Battle shaping up over pension takebacks
New
Jersey’s public employees would pay more for reduced pension benefits under
legislation being pushed by Governor Christie, but CWA and other unions are
looking instead at a bill sponsored by Senate President Steve Sweeney that
would be fairer in its impact.
The
Republicans’ latest pension reform bill, A-3796/S-2705, would increase pension
contributions for employees in PERS and TPAF from 5.5% to 8.5% of base pay. Despite
the increased contributions, pensions for future retirees would be reduced by
changing the multiplier in the pension formula from 1/55 to 1/65 for future
service credit—a decrease of approximately 15%. In addition, most employees would
have their pensions calculated according to their five highest years instead of
the three highest years, which could further decrease pensions by 3% or more, depending
on the employee’s salary history. Furthermore, employees would have to wait
until age 65 for full retirement benefits, except for employees who have
already accrued 25 years of service or have already reached the former
retirement age before the changes take effect. Early retirement would require
30 years of service instead of 25. Finally, cost-of-living adjustments (COLAs)

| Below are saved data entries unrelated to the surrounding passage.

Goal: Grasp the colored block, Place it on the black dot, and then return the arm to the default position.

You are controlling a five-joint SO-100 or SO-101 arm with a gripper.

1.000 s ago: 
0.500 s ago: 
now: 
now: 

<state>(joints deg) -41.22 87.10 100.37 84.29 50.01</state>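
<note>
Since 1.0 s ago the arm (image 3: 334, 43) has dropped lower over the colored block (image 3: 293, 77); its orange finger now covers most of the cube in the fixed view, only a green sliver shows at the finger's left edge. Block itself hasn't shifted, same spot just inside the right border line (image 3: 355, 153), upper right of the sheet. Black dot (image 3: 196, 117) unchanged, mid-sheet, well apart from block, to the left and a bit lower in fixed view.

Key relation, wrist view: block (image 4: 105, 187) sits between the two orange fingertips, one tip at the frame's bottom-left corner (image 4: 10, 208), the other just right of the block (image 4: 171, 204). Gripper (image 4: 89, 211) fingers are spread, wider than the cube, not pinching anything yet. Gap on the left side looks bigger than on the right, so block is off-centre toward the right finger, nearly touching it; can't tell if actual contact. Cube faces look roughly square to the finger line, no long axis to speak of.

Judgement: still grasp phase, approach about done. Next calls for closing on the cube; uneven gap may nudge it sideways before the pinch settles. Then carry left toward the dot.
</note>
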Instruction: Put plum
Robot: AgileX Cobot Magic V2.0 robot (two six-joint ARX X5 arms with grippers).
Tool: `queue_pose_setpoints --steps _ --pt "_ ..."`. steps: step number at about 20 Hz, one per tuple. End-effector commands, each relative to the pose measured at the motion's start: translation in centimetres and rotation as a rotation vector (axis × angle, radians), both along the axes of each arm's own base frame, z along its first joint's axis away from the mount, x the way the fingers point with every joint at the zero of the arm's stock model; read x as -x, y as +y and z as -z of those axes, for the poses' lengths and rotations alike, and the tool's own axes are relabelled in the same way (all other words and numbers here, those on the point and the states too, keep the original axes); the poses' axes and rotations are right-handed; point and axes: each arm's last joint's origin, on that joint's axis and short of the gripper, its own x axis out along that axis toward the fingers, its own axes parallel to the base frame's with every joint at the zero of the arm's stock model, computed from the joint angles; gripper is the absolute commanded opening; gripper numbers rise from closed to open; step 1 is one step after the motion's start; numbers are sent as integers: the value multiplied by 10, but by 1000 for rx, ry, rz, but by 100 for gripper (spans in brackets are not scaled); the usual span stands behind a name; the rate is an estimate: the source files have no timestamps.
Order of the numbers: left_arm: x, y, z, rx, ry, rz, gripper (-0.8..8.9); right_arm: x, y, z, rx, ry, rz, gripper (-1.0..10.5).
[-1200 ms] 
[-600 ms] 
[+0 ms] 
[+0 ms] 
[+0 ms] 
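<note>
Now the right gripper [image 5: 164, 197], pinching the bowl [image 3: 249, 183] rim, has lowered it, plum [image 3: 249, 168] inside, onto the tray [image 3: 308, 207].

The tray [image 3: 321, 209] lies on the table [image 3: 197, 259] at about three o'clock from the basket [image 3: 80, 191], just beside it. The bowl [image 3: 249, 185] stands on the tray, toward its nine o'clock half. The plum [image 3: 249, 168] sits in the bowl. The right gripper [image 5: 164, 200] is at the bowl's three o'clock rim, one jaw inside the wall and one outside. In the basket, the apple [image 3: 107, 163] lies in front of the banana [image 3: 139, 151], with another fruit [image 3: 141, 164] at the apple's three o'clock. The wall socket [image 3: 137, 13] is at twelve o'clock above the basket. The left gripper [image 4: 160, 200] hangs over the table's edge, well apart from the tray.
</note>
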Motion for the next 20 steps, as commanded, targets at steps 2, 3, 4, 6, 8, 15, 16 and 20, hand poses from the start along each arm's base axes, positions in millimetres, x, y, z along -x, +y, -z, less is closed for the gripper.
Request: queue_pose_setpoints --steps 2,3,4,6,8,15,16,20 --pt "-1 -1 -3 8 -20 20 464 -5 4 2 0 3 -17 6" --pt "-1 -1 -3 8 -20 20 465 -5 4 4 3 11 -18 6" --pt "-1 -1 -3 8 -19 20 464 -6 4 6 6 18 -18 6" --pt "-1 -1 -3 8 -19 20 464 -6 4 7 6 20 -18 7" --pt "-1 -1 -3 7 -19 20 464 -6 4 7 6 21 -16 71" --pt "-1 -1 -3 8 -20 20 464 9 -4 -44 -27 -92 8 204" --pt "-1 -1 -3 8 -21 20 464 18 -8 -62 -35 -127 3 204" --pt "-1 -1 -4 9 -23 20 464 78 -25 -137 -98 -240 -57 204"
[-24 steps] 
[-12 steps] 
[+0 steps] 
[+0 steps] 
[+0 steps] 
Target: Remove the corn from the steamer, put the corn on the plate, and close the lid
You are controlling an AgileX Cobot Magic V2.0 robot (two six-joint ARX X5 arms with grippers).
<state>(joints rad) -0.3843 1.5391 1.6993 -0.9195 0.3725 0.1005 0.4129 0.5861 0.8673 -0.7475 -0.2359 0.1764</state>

would be eliminated for all retirees, both present and future.
The
Democratic alternative introduced by Senate President Steve Sweeney, S-2696, would
allow the various pension boards to adjust the employee contribution rate as
needed so that employees continue to fund 50% of the “normal cost” of the
pension system (half the annual payout). Employees would not be charged for any
unfunded liability resulting from the failure of the state or other employers
to pay their required share. Although Sweeney’s bill would change the regular pension
multiplier from 1/55 to 1/60 for future service, it would allow individual
employees to keep the 1/55 rate by paying more into the fund. Likewise,
although Sweeney’s bill would eliminate COLAs for employees with less than five
years of service, it would allow individual employees to keep the COLA guarantee
in return for paying a higher contribution rate. The bill also contains a
provision declaring that employees are contractually entitled to a securely
funded pension.
Union
officials said unless major changes are made, the pension funds are in danger
of becoming insolvent because the state has failed to pay its required share
for many years. Sweeney’s bill calls for some sacrifice by employees, but is
much fairer than the Republican version and gives employees some legal leverage
that is currently lacking. Nonetheless, union officials are still concerned
about getting the state to pay what is needed. Governor Christie has said he
will pay a portion of the needed funding this year, but only if the Legislature
agrees to his demands for changing the system.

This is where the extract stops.